◆ PROMPT ◆
In the data below, how many lines include the string "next"? Give only the number.

(Records from a data collection)
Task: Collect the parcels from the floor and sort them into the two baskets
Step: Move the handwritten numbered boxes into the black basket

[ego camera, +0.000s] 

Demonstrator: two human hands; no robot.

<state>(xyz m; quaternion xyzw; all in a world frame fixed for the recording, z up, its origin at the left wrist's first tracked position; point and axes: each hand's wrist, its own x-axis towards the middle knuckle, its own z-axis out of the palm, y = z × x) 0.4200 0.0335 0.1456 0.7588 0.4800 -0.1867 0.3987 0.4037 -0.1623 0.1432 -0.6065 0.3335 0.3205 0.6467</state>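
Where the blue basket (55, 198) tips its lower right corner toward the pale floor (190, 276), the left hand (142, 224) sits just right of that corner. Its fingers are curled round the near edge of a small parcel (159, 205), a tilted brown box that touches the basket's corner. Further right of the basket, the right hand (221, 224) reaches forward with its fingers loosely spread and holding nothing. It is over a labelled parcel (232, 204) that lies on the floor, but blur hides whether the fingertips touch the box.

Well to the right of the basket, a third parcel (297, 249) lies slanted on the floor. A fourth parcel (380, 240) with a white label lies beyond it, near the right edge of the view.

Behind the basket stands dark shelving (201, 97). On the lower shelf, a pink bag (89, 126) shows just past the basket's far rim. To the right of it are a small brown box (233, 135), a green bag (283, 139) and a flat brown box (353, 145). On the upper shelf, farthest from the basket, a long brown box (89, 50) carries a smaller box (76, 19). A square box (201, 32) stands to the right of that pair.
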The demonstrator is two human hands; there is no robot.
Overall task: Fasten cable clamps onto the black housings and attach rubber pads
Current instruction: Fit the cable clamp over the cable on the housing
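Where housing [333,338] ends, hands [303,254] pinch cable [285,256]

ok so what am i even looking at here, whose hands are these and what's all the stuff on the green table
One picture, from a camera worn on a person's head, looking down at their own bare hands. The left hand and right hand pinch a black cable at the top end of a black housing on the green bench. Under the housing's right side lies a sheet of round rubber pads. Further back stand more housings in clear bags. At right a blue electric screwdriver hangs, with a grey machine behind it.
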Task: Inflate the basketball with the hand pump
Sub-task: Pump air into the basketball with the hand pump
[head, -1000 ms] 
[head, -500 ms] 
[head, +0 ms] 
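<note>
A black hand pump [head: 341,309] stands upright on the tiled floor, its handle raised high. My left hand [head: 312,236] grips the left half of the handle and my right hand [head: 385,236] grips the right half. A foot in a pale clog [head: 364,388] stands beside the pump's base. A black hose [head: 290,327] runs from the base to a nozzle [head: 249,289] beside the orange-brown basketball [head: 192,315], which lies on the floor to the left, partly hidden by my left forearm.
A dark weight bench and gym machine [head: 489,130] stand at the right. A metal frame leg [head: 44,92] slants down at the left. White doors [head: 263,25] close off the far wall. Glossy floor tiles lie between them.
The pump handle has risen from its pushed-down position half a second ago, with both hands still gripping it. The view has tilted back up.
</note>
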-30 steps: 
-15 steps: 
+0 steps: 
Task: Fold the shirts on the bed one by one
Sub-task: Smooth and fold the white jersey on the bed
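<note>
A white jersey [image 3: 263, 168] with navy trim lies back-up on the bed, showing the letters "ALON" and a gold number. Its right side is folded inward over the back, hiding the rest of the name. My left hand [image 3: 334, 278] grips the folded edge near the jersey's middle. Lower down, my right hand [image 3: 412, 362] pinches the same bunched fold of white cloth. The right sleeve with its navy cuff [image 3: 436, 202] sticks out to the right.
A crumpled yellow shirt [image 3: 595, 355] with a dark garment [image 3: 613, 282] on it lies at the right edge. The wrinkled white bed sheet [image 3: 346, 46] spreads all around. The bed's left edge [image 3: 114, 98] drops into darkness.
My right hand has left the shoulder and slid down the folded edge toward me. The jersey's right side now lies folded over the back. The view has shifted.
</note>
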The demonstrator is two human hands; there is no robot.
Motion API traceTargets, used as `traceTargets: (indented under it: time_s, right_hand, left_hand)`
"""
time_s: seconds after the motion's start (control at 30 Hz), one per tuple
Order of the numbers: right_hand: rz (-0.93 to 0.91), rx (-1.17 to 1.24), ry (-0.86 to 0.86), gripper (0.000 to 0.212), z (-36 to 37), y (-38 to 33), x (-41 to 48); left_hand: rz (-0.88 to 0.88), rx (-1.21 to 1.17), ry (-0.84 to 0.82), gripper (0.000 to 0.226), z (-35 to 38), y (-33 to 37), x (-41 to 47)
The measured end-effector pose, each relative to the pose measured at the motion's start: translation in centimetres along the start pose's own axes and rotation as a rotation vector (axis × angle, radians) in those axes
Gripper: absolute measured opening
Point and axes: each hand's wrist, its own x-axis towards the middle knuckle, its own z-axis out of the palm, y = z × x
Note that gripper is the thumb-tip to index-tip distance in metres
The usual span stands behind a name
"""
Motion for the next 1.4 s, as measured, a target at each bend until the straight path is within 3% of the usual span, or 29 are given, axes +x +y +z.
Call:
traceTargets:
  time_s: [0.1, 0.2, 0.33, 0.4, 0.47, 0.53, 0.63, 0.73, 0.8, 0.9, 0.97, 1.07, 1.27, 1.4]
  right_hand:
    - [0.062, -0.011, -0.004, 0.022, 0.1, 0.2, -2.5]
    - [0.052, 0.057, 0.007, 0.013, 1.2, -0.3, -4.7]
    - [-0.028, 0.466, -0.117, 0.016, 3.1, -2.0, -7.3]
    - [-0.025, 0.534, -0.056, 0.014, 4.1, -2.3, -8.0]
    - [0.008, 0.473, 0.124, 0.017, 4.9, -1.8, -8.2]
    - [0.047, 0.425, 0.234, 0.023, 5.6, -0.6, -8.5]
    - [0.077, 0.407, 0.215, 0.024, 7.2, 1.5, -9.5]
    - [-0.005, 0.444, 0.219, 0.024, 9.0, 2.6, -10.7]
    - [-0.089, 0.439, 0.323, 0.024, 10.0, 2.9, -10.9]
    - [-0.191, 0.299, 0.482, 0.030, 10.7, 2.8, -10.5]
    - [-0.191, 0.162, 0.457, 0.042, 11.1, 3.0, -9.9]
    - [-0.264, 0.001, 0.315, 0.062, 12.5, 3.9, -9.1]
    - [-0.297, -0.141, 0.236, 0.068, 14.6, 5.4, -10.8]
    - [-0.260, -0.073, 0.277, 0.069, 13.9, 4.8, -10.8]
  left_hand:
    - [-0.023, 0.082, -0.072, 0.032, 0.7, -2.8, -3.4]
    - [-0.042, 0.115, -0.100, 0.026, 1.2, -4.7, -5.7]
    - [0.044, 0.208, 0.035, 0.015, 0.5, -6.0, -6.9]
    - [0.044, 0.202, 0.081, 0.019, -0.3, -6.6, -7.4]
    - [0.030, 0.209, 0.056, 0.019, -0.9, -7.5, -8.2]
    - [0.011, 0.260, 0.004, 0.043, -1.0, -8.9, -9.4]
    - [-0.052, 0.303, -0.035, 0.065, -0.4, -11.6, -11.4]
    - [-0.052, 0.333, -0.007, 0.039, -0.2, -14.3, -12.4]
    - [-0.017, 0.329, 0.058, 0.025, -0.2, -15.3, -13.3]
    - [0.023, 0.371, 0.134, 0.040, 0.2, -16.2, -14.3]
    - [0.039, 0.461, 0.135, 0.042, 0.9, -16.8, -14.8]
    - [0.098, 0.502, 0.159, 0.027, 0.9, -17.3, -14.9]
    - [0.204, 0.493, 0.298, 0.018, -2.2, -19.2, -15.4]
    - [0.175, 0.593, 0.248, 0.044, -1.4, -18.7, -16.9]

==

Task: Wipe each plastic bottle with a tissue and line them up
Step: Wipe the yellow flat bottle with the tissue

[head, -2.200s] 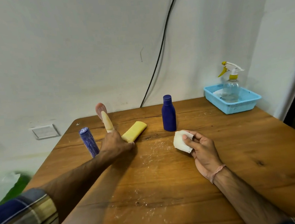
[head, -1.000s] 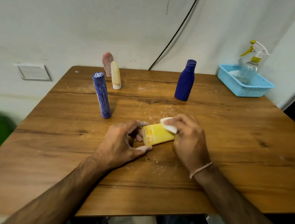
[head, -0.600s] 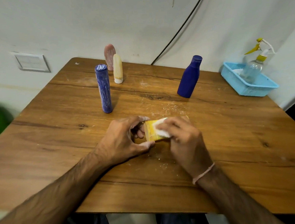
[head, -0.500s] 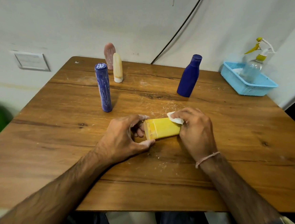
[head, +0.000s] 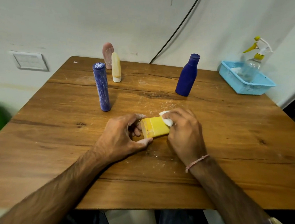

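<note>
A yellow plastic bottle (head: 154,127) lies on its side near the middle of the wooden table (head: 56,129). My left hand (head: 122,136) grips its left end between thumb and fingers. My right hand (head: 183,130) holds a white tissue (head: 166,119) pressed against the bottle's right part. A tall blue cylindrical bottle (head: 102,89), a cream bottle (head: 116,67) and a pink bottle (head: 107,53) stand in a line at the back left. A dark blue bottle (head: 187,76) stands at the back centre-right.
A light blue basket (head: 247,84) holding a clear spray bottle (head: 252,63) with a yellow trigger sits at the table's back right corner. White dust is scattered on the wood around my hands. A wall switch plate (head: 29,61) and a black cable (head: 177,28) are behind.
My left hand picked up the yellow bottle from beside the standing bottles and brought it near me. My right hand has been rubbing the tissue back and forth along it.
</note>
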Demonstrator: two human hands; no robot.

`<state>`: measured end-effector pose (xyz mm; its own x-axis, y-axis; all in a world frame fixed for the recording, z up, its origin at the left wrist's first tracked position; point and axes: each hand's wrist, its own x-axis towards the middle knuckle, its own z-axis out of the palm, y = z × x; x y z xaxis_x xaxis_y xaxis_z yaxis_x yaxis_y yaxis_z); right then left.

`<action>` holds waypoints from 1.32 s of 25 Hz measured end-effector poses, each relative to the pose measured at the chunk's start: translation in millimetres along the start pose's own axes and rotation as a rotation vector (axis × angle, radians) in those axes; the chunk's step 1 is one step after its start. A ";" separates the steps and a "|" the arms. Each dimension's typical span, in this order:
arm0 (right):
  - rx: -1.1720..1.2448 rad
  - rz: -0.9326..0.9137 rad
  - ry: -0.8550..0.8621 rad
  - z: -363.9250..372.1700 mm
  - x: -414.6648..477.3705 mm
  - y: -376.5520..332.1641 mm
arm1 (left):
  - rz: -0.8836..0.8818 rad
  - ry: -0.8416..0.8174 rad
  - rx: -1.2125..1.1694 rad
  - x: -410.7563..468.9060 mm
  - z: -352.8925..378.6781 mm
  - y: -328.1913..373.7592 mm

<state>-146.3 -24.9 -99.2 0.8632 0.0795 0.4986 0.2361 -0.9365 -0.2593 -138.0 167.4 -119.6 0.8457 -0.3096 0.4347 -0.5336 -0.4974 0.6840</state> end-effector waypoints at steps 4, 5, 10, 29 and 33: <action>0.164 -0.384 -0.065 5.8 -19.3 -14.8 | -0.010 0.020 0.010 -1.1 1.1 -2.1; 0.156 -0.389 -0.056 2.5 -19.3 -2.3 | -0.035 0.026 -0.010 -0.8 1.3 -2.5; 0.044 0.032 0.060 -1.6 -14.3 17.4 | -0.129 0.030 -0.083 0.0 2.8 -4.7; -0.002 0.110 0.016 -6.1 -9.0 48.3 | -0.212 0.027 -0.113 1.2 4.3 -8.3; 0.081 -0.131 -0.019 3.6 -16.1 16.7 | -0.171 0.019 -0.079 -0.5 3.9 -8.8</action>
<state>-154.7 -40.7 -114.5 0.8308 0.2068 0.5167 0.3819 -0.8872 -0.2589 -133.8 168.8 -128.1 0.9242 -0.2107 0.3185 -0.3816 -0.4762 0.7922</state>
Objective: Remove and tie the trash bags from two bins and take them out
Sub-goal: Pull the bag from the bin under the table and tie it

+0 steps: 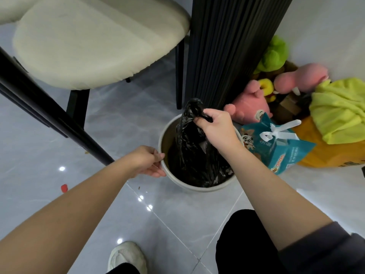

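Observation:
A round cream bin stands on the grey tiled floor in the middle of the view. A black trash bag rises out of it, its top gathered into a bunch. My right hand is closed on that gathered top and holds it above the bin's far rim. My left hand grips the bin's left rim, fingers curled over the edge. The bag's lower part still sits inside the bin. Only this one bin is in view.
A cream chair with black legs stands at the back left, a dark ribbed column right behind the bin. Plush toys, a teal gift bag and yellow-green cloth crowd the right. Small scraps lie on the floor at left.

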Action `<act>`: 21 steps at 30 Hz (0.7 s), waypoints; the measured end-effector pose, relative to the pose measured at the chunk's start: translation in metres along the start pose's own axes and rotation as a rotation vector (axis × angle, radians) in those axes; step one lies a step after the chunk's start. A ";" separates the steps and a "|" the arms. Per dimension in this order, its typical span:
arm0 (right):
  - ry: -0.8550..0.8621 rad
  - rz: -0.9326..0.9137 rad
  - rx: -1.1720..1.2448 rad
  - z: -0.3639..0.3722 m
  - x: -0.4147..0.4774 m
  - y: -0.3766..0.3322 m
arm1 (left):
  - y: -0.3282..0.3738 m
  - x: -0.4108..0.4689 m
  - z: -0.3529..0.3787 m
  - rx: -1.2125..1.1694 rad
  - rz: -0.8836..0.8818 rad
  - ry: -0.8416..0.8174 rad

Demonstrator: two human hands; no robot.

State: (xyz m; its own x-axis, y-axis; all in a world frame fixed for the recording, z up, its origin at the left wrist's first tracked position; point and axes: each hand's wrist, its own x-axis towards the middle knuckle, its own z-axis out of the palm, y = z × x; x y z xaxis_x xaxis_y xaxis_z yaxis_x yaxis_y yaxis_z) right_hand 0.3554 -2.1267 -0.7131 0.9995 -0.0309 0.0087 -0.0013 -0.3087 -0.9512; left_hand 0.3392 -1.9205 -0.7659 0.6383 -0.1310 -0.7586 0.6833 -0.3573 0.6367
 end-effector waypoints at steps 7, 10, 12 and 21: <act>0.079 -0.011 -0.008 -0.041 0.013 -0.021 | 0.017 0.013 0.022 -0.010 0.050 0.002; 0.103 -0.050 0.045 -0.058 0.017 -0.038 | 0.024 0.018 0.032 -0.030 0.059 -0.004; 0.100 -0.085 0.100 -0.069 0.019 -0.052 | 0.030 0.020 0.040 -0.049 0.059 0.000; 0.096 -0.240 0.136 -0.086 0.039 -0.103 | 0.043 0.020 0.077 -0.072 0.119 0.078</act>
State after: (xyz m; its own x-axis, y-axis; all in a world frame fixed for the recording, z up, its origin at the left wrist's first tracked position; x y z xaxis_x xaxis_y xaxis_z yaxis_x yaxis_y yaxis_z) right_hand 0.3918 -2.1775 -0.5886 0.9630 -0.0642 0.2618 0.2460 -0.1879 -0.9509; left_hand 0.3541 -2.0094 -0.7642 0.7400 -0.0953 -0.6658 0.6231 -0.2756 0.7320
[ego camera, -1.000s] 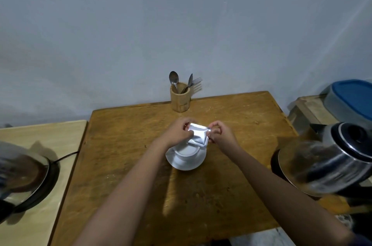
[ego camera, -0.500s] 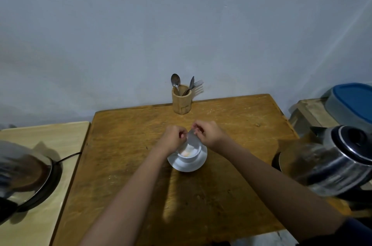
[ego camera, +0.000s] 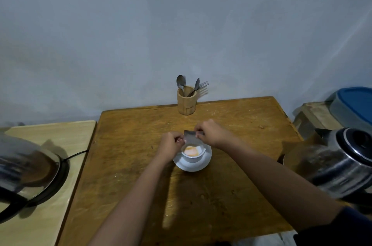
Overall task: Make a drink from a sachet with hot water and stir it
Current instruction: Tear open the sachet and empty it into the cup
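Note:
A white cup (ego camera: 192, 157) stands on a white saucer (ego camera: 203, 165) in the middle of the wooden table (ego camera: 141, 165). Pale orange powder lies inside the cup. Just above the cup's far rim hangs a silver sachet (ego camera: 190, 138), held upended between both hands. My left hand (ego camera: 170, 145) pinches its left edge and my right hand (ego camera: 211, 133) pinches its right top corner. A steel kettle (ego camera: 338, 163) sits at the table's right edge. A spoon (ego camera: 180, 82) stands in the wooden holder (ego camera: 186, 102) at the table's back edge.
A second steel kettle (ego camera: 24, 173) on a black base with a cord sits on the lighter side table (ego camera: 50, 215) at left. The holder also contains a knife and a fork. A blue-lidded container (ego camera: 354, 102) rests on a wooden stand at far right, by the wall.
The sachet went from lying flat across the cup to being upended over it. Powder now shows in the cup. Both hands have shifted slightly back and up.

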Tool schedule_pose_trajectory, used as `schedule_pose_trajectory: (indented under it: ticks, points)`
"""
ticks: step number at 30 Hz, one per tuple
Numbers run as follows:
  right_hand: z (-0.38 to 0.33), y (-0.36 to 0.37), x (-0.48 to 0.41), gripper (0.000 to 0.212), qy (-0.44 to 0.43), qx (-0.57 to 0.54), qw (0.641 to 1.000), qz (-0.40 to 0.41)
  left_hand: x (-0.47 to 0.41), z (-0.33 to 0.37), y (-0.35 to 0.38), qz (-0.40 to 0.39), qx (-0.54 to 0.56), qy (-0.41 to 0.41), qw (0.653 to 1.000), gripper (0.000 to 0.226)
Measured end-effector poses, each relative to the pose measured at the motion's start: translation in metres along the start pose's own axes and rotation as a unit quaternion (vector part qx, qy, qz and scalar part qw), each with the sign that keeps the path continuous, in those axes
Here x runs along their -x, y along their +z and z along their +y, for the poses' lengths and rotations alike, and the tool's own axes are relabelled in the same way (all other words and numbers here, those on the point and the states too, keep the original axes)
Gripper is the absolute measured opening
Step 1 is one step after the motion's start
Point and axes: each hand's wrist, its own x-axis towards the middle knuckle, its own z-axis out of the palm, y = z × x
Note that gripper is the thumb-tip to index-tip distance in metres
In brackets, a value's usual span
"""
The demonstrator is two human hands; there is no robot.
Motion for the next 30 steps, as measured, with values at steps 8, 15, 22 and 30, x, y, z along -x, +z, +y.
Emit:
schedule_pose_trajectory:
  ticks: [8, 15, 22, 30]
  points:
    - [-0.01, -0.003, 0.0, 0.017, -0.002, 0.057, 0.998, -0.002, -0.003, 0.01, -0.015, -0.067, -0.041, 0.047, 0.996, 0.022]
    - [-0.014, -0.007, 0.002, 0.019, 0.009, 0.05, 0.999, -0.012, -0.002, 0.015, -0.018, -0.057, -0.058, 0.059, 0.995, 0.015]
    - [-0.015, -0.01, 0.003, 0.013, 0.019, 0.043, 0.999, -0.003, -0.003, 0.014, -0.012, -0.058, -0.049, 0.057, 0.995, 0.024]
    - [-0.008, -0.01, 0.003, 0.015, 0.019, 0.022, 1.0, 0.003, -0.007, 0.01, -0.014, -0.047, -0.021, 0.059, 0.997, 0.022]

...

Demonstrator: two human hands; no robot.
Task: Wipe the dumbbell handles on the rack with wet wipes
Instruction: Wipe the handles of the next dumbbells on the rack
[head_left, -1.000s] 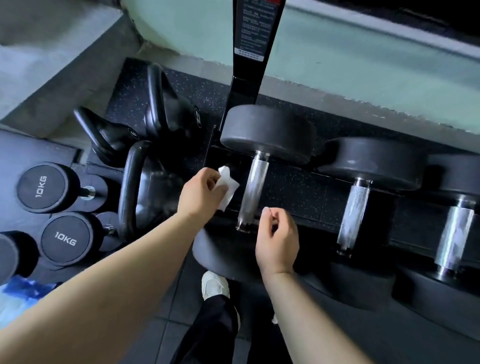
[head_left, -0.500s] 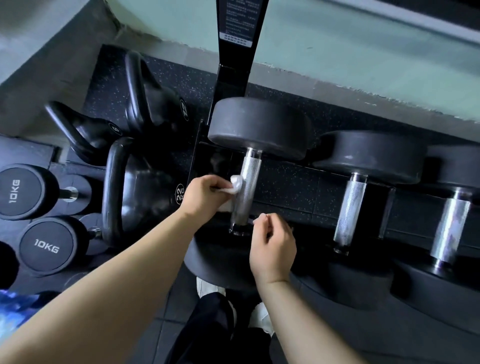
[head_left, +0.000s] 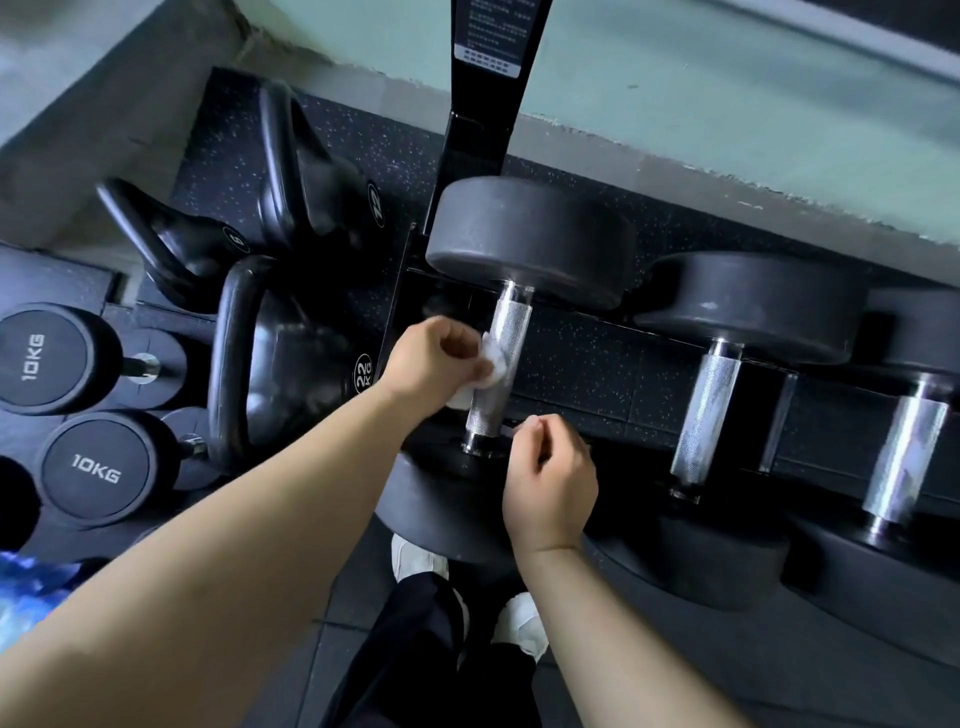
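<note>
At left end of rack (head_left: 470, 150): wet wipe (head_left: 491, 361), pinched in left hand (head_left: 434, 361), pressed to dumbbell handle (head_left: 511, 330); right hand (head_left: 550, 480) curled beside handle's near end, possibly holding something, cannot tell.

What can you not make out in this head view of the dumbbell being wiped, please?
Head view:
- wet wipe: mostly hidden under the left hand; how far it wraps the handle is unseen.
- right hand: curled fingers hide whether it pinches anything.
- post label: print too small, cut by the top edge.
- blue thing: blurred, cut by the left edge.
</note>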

◆ ANSWER ◆
3